Work instructions: Copy nothing from the entries below except the lines from the one containing "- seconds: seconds" through the one containing "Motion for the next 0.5", and copy those exactly.

Dataset entries
+ + +
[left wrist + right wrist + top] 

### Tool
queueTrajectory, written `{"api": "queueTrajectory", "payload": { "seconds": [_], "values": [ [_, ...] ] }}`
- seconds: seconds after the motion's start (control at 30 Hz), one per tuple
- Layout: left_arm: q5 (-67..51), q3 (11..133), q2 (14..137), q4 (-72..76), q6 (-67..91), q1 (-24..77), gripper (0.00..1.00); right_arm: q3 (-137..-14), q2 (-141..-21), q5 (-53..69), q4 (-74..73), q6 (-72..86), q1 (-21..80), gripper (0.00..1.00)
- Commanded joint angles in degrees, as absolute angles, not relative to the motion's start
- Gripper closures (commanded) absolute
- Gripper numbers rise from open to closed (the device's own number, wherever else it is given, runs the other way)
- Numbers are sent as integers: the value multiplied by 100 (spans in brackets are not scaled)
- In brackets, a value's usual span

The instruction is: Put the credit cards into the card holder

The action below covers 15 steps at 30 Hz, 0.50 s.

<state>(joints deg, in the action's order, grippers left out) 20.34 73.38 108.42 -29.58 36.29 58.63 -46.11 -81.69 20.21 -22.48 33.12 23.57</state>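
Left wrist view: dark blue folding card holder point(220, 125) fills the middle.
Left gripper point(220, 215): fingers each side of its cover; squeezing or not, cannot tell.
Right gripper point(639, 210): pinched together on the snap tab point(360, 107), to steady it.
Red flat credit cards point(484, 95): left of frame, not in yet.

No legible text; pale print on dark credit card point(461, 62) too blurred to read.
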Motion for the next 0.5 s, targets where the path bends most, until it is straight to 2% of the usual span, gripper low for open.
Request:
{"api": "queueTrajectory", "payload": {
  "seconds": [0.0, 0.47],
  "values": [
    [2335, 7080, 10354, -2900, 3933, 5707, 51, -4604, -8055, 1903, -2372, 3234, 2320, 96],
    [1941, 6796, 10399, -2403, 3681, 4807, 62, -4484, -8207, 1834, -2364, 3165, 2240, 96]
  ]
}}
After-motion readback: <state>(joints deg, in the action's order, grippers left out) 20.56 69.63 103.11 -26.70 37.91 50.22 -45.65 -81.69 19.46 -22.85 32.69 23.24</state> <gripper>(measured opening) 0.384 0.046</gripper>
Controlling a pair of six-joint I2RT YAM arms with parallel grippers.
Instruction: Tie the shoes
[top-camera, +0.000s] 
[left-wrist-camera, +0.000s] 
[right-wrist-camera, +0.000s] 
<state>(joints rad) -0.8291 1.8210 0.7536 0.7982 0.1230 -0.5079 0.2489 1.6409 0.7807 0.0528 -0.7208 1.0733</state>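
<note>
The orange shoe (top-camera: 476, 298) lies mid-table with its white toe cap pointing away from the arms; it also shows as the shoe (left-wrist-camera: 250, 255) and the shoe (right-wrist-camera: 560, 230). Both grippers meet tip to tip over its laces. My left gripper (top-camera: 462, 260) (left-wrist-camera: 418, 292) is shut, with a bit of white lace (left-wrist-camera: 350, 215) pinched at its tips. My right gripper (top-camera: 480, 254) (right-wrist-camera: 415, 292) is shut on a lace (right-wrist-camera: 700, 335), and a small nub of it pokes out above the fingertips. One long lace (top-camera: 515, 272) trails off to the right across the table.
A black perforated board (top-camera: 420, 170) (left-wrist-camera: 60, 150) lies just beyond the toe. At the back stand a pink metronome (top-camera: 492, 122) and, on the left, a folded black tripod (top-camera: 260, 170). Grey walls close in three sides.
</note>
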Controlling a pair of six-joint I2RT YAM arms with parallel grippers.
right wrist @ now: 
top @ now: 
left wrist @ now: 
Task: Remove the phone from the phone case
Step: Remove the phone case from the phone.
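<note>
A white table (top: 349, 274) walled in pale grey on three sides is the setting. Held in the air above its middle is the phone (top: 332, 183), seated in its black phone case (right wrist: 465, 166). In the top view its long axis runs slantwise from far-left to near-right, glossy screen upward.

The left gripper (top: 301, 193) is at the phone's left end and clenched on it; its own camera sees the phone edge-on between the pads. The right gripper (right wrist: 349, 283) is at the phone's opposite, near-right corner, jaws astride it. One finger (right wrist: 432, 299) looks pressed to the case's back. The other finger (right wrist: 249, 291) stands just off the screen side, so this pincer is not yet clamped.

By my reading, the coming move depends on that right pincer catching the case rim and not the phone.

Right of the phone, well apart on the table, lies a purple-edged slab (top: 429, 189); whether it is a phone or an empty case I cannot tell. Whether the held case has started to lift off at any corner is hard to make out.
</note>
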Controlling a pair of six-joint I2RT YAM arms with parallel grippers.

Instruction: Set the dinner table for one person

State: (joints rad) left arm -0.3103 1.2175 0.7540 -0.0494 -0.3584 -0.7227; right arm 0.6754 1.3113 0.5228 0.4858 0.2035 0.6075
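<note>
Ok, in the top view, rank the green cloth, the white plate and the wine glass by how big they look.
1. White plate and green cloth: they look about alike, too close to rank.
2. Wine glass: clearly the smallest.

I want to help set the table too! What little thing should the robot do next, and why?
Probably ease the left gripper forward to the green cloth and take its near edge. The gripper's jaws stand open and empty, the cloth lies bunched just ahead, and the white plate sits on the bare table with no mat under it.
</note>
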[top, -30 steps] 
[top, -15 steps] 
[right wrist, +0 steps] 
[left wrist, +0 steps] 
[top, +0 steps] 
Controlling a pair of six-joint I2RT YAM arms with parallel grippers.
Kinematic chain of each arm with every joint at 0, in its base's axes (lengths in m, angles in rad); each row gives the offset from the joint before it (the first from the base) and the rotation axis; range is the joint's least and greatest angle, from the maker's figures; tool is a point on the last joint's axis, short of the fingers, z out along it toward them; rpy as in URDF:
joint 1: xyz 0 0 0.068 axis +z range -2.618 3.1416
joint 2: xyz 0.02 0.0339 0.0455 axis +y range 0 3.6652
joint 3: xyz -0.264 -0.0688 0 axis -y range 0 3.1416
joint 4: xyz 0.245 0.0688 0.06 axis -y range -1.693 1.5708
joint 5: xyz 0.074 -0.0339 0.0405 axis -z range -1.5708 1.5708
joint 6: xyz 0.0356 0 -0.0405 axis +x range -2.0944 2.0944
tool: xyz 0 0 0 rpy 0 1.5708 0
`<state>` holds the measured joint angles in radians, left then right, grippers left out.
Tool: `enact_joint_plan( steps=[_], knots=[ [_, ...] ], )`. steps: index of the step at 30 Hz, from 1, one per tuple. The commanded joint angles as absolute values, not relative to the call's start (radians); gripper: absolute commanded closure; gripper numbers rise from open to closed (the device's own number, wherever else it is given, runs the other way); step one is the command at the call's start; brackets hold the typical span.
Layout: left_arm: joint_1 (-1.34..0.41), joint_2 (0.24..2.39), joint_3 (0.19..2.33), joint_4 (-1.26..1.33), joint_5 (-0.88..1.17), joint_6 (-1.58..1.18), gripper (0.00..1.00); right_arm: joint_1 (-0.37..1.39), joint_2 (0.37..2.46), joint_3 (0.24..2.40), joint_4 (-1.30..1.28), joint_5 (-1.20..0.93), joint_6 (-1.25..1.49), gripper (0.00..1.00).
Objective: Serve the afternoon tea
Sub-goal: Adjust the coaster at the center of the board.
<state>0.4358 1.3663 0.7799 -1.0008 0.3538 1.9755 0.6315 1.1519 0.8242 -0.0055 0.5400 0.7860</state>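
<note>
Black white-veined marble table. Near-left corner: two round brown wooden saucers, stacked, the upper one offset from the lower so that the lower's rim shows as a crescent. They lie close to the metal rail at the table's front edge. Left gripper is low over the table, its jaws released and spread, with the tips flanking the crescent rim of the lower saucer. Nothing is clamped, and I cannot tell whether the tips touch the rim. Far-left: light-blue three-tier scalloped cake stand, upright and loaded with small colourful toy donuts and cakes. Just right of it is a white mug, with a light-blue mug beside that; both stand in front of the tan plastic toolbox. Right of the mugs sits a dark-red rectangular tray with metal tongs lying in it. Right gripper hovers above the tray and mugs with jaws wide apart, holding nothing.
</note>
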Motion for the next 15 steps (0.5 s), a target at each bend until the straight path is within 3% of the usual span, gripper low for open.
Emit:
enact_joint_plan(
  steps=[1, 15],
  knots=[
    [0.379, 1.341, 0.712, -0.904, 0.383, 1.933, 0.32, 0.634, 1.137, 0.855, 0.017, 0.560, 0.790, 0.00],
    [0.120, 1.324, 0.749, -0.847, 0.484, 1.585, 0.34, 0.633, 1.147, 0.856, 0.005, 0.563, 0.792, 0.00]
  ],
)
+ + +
Exercise answer:
- seconds: seconds after the motion's start (control at 30 Hz), one per tuple
- Layout: left_arm: q5 (-67..51), q3 (11..133), q2 (14..137), q4 (-72..76), q6 (-67..91), q1 (-24..77), gripper (0.00..1.00); right_arm: q3 (-137..-14), q2 (-141..-21), q5 (-53..69), q4 (-74..73), q6 (-72..86), q1 (-21..80), gripper (0.00..1.00)
- Commanded joint angles in degrees, as absolute angles, not relative to the motion's start
- Gripper closures (commanded) absolute
- Gripper numbers rise from open to closed (the device's own number, wherever else it is given, runs the other way)
- Numbers are sent as integers: the value multiplied by 100 (spans in brackets are not scaled)
- In brackets, a value's usual span

The instruction is: Put the credit cards into the card holder

The action below covers 15 steps at 30 Hz, 0.50 s.

<state>(joints deg, in the action's order, grippers left out) 20.34 73.38 108.42 -29.58 36.29 58.63 -46.11 -81.69 20.21 -22.48 33.12 23.57</state>
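Left wrist view: dark blue folding card holder point(220, 125) fills the middle.
Left gripper point(220, 215): fingers each side of its cover; squeezing or not, cannot tell.
Right gripper point(639, 210): pinched together on the snap tab point(360, 107), to steady it.
Red flat credit cards point(484, 95): left of frame, not in yet.

No legible text; pale print on dark credit card point(461, 62) too blurred to read.
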Motion for the next 0.5 s, targets where the path bends most, until it is straight to 2% of the usual span, gripper low for open.

The answer, as written, is complete.